Figure 2. Current model of the origins of the Rag1/Rag2 gene cluster.

This is a schematic representation of the “Rag1-only” transposon concept, and also illustrates the “two step” concept of the evolution of V(D)J recombination (see section Open Questions). Coding regions are drawn as open boxes with the name of the gene inside, RSS-like TIRs and RSSs of flanking mobile elements as triangles, and directions of transcription are shown by arrows. In a common ancestor of all living deuterostomes, a Rag1-like transposable element integrates next to a Rag2-like gene. The box with “?” indicates that the N-terminus of Rag1 may have either been part of the original transposon or of a gene into which it integrated.

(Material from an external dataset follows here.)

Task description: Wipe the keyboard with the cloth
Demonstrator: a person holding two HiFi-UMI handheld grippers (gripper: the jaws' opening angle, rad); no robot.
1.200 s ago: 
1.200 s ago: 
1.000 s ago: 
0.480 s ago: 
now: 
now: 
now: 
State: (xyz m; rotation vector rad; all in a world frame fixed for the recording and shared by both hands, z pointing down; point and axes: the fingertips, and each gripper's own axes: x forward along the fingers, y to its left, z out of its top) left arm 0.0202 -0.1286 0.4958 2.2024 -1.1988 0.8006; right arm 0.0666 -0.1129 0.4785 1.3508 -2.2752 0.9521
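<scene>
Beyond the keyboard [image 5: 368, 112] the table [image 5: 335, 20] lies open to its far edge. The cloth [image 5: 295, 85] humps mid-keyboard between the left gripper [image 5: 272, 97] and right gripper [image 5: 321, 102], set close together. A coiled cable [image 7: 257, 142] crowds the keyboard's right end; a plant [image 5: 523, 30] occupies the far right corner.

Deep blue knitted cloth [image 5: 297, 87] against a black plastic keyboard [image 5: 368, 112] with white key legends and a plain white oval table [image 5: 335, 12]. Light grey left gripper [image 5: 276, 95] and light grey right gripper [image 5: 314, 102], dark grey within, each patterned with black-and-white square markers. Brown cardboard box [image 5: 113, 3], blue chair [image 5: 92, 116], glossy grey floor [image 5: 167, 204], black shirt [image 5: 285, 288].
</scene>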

The TIRs flanking the transposon are lost, and a functional interaction of the prototypical Rag1 and Rag2 (prot-Rag1 and prot-Rag2) proteins emerged, serving an unknown primitive function. As the lineages that led to sea urchins and jawed vertebrates diverged, the sea urchin gene cluster (SpRag1L/SpRag2L) may have retained this original function, while the vertebrate genes (Rag1/Rag2) evolved into the V(D)J recombinase. The disruption of a V-type Ig-like receptor gene by an RSS-flanked mobile element, an event that is predicted to have occurred in a common ancestor of all jawed vertebrates, represents a critical step in this process.